写真は冬期には雪壁となる難所です。積雪直後にはラッセルとなり相当体力を削られます。
雪のない今回は角度のある岩登りになります。距離が短いしマーキングもされているので難なくクリアできます。帰りも前向きに降りてこられるほどです。





09時13分
ピラミッドピーク直下です。
斜度が大きいのでスピードが落ちます。

っていうか、独標まで登ったらゆっくり降りて行くつもりだったのが、気づいたらピラミッドピーク直下にいました。





09時20分
ピラミッドピーク登頂
ここまで来て初めて見えてくる峰の後半部分。
さて、今回はここで引き返すことにしました。常務の予報通り雲が現れ始めていました。そしてこれが思ったより早く広がって行き、独標に戻った頃はピラミッドピークから上は完全に雲の中に入ってしまいました。明らかに上昇気流による局地的な積雲の発生です。

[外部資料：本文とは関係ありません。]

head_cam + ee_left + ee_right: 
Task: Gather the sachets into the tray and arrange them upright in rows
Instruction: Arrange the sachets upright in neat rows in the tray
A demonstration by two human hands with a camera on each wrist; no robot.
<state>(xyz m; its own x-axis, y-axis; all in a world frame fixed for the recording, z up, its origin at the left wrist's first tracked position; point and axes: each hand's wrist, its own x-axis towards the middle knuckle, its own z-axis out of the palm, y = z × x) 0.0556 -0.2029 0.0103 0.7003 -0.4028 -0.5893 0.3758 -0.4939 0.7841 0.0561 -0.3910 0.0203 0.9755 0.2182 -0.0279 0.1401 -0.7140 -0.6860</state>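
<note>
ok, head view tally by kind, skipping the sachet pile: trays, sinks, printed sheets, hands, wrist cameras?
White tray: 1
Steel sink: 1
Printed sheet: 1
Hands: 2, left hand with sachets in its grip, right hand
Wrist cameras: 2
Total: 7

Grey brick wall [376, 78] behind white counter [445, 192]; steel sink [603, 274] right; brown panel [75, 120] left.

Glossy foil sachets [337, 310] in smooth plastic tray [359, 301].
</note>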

残念賞の西穂高岳山頂の眺めです。この時期の頂上直下はルンゼでなく左側の岩場を巻いて行くんですね。ふむふむ参考になります。

さて、山荘へ降りて行く事にします。
この後は今回のもう一つの目的であるウェザプラⅤの参加です。





さてウェザプラの始まりです。
ウェザプラとは「Weather Forecast Practice」の略で天気予報の実習の事です。気象の勉強をしている人なら「十種雲形」については知っていることと思います。雲の性格や出現する高度などから雲を10種類に分けています。
気象に限らず知識として持っているだけと実務で使っているのは全く異なります。ウェザプラでは座学の後、実際に稜線に出てみて雲を分析するという実務作業をします。大変勉強になります。とりわけ層状の雲と危険な積雲の見分け方に至っては偶然にも両方の雲が出ていましたので比較しながら学ぶことができました。
天気だけでなく山での遭難防止について、航空隊員からの話も含めて貴重な話を聞くことができました。





稜線では雲の観察だけでなく、立っているときと座ったときでは風の当たり方が全然違うことなども体感できました。また、場所を少し変えただけでも風の通り道になったり、風の通り道から外れたりするので、ビパークするときはなるべく風のない場所を探す事も重要だということも学びました。
実際に風速を測定し、風速約10m/sでしたので、10m/sだとこれくらいだというのを体で覚えておくと良いとのアドバイスもありました。風速10m/sは体感温度で気温マイナス10度です。





ツェルトがどれだけビパークに有効かも体験していました。





翌日は本日の気象の解説の後、丸山まで登り観天望気の解説。その後希望者は皆で独標に登ります。上り下りの途中も登山道の説明や裏話??なども交えながら楽しい行程になりました。


なかなかこういう機会はないので今後も積極的に参加したいと思います。


定例の「秋の涸沢・穂高」が台風で台無しになった分、今回は非常に充実した三日間でした。
さて、冬は確実にすぐそこまで来ています。この記事を書いているときも富士山が冠雪したとの情報が入って来ました。今年はどんな雪の着き方をするのでしょうか? 楽しみです。